> [Exercise goal]:
After reading each line of the entries, give the number of lines that contain "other" and nothing else.

Collection entries:
--

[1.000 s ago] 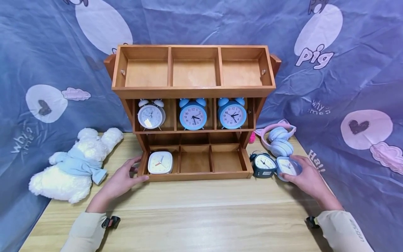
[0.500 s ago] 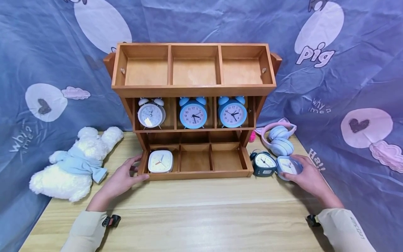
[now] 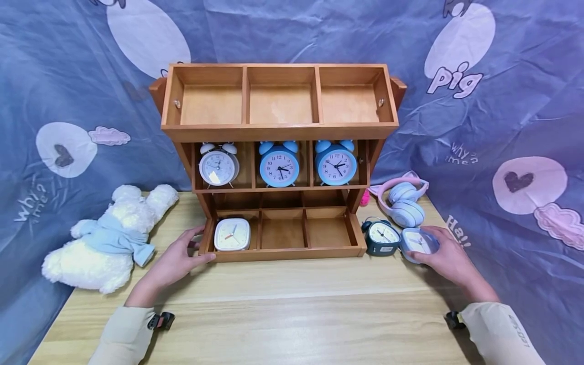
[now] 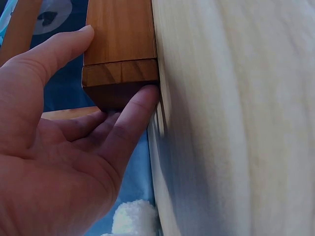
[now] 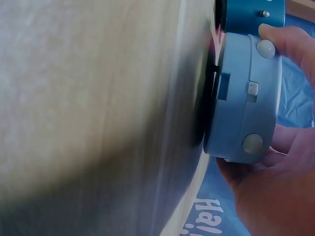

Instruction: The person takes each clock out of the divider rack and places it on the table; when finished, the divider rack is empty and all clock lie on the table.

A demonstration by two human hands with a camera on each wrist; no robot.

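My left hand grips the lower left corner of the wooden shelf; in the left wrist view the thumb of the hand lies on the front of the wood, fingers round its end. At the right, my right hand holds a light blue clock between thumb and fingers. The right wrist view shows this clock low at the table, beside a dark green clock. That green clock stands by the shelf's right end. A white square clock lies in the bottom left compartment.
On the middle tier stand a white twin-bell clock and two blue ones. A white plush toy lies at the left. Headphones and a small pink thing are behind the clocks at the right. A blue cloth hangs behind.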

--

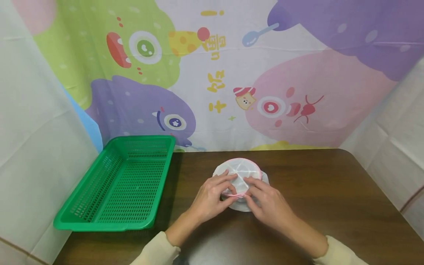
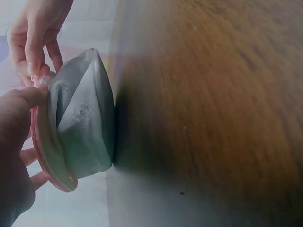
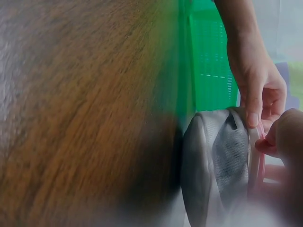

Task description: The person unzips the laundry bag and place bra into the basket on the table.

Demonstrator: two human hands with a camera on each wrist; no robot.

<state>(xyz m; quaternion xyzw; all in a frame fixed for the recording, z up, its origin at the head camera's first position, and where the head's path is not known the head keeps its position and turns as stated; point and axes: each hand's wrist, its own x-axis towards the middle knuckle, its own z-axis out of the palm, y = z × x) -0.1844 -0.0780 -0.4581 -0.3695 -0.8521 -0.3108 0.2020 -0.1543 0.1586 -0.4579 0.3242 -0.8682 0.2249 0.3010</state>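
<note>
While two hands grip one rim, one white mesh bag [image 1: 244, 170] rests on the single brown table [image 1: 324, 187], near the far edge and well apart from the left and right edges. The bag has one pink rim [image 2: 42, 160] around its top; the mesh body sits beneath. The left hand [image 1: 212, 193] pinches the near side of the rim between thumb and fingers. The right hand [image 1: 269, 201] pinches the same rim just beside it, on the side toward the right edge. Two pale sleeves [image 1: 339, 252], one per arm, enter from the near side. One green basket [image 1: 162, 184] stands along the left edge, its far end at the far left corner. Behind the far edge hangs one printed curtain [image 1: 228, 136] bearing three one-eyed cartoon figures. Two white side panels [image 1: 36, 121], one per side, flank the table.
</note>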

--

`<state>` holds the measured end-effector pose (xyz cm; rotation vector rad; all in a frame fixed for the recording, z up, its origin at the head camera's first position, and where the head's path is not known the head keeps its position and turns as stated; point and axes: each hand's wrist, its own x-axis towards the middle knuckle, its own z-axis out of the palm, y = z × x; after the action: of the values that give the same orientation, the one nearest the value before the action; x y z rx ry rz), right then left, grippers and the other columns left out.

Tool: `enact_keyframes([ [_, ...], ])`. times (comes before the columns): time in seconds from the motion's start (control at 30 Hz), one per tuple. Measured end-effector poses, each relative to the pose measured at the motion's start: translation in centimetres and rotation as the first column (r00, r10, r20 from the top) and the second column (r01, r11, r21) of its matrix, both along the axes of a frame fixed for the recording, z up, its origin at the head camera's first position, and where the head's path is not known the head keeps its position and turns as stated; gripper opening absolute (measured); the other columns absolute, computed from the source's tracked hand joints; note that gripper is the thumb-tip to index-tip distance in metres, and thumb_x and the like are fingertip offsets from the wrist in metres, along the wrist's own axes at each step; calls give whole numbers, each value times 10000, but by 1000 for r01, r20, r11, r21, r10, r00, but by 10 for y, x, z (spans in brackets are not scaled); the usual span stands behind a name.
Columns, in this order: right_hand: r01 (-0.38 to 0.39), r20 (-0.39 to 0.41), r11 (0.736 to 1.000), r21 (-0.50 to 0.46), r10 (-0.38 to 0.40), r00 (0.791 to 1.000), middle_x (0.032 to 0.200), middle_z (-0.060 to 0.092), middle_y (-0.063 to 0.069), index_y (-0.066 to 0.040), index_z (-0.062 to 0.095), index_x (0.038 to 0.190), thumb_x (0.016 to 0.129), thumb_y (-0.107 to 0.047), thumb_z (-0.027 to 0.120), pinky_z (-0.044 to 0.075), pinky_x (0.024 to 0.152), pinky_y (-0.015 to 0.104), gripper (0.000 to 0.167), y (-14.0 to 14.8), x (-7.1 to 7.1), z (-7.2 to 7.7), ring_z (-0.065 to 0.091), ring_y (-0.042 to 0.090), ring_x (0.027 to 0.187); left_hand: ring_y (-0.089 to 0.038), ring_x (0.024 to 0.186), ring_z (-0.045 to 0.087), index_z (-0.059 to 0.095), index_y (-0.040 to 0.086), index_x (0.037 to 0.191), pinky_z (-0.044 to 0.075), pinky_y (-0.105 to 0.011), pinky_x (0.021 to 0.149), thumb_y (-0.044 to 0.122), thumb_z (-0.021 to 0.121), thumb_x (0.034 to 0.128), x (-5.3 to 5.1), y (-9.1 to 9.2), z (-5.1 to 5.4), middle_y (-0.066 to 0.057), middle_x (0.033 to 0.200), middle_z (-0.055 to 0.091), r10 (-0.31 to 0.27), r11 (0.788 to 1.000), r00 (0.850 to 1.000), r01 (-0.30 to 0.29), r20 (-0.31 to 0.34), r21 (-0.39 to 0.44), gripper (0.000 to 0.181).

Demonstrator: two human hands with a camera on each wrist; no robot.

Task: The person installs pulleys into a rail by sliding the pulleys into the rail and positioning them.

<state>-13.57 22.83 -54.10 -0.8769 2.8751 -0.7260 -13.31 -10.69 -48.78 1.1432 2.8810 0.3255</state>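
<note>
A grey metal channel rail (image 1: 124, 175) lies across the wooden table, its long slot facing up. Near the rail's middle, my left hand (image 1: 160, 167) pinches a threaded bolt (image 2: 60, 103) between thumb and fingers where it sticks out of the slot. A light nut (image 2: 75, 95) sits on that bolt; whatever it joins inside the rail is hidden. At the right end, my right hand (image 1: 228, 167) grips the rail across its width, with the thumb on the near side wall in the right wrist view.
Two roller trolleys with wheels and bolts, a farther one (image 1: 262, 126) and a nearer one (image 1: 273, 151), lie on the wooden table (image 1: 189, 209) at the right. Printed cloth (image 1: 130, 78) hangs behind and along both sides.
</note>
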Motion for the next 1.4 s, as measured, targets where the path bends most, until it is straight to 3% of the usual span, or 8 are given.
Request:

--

> [Task response]:
2